There are plenty of other arguments against trying to turn the world into Stanford, but there's one other aspect that strongly annoys me. It is simply arrogant of people of this mind-set to suggest that the rest of the world should want to be like Stanford. There are other great universities in the world--some, like the University of California at Berkeley, aren't even that far away. While I personally would rather be at Stanford than Harvard or Oxford or Berkeley, I don't think there's anything fundamentally wrong with someone that prefers Princeton, the Max Planck Institute, or Foothill Community College. Those institutions have plenty to offer to the world, and I don't want them to change in a way that would diminish their unique character.
Part of the reason that Stanford can foster such an attitude is that it physically is isolated from the rest of the world more than an average university. The main portion of campus doesn't spill out into a surrounding community as at most North American universities. Instead, the Stanfords very consciously placed the campus about a half-hour's walk or more inside the property that they owned. In fact, the story goes, when Palo Alto--whose downtown area now sits just down Palm Drive from the main entrance to campus--started allowing saloon-type businesses that the Stanfords did not approve of, they decided not to build Palm Drive and instead built roads radially from the main quad toward the surrounding communities of Menlo Park and Mayfield (which was later annexed by Palo Alto and is now known as the California Avenue area of Palo Alto). Only after Palo Alto established more control over the atmosphere in its downtown area was Palm Drive upgraded and the radial streets faded away, with only traces remaining today.
The reason that this seemingly-benign love of Stanford bothers me so much is that the attitude is paralleled in the United States at large. Americans seem to think that their country is the greatest country on the planet, and that every other nation should want to be like the United States. Again, it's hard to take issue with the first premise. While the Chinese, Swiss, Brazilians, and just about every other nationality on the planet including Canadians would argue with that, there's nothing wrong with thinking highly of one's own nation.
The problem is the second premise. The arrogant view that the world wants to become the United States not only offends many people across the world, but has led the United States to pursue misguided policies like trying to impose US-style democracy on Iraq in hopes that it would take over the Middle East.
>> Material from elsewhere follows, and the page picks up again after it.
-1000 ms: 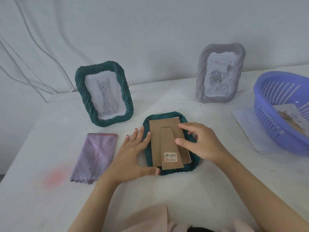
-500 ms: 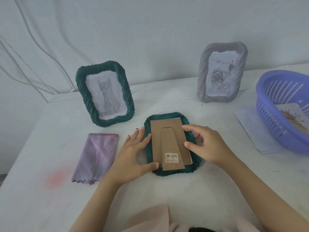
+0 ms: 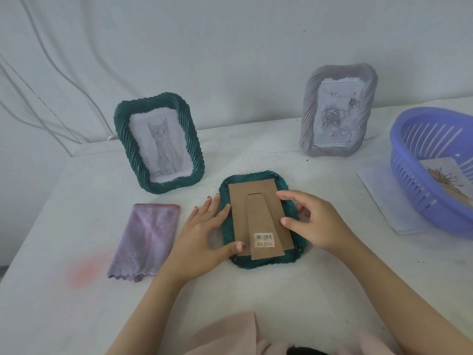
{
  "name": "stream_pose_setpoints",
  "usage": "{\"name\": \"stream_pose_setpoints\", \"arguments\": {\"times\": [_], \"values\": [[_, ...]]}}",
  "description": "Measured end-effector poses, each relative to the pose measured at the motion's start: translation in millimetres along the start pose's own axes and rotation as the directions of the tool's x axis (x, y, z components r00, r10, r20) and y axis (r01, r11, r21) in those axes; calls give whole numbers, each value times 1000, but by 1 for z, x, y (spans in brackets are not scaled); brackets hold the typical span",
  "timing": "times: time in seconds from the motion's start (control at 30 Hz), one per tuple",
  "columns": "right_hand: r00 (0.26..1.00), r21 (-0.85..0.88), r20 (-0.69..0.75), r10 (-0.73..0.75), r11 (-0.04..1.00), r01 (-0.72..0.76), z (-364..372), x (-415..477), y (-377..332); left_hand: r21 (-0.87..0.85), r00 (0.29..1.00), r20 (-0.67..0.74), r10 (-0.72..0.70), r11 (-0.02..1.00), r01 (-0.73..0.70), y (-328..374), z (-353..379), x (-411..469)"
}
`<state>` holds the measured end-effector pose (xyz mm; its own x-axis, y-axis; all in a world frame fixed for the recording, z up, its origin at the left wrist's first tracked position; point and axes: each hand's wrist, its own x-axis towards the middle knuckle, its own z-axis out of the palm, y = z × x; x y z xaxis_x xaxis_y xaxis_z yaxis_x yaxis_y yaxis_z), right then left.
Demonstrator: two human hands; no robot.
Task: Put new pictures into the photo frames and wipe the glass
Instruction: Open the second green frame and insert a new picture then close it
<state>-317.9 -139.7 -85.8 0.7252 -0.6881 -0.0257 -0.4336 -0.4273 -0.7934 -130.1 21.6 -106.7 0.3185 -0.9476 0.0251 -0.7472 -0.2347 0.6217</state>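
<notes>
**A:** While the left hand (image 3: 202,234) stays flat on the face-down green frame (image 3: 266,262), thumb on the cardboard backing (image 3: 239,213), what has the right hand (image 3: 320,224) done?

**B:** Slid off the stand (image 3: 258,219) to the backing's right edge. Thumb and forefinger touch it; pinching or just pressing, I cannot tell.

**A:** Meaning?

**B:** Probably freeing or locking the backing. The frame lies mid-table (image 3: 281,290), glass down, so wiping waits.

Bare near tabletop (image 3: 271,290) (basket (image 3: 414,193) rightward)

Hands (image 3: 202,234) (image 3: 320,226) resting on face-down green frame (image 3: 252,201), purple cloth (image 3: 146,239) beside
</notes>
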Motion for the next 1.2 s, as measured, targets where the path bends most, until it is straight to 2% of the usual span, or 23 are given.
{"name": "stream_pose_setpoints", "arguments": {"times": [0.17, 0.33, 0.4, 0.5, 0.63, 0.77, 0.97, 1.2], "values": [[999, -35, 0, -54, 998, 54, 0, 1, 2, -8, 999, -32, -3, 1000, 3, 0, 2, 1], [993, -92, -73, -96, 992, 89, 2, 11, 0, -230, 984, -127, -124, 969, 92, 7, 0, 1], [992, -118, -86, -96, 989, 86, 4, 16, -5, -204, 974, -169, -152, 972, 116, 10, -1, 6], [999, -212, -3, -47, 976, 45, 4, 24, -11, -137, 976, -167, -141, 983, 119, 16, -1, 15], [997, -391, 70, 8, 920, 20, 6, 32, -11, 44, 992, -74, -99, 994, 103, 19, 0, 27], [990, -464, 119, 76, 886, -12, 5, 36, -8, 86, 988, 40, -147, 986, 143, 15, -2, 37], [984, -487, 144, 102, 873, -19, 3, 38, -4, 191, 982, 107, -154, 973, 132, 8, -6, 47], [988, -456, 131, 78, 890, -10, 3, 38, -3, 147, 989, 67, -134, 981, 123, 6, -7, 50]]}}
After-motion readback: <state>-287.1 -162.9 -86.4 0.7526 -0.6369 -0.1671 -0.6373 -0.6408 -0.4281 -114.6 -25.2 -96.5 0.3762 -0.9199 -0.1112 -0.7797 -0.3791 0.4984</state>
Maybe someday all of the world's nations will have representative governments of some kind, but the US needs to look no farther than Canada and Mexico to see that other styles of government can function just fine.
To a large extent, the United States has a self-selected population, native peoples and forced slaves excepted--it wouldn't exist if not for the rest of the world. As with Stanford, the physical isolation of the United States, oceans away from most of the rest of the world and bordered on two sides by substantially peaceful nations not all that different than itself in a broad view, helps to foster arrogance. Many Americans haven't experienced the greatness of other places or had any opportunities to interact with foreign people to understand how others' preferences might be different than their own.
In the end, we are all world citizens whether we want to be or not. There is a great deal of diversity in the world, and we should experience, celebrate, and foster the aspects of that diversity that we come to appreciate. Only because of that diversity can special places like Stanford University and the United States exist. No matter how much we like them, we should be humble about them, not arrogant.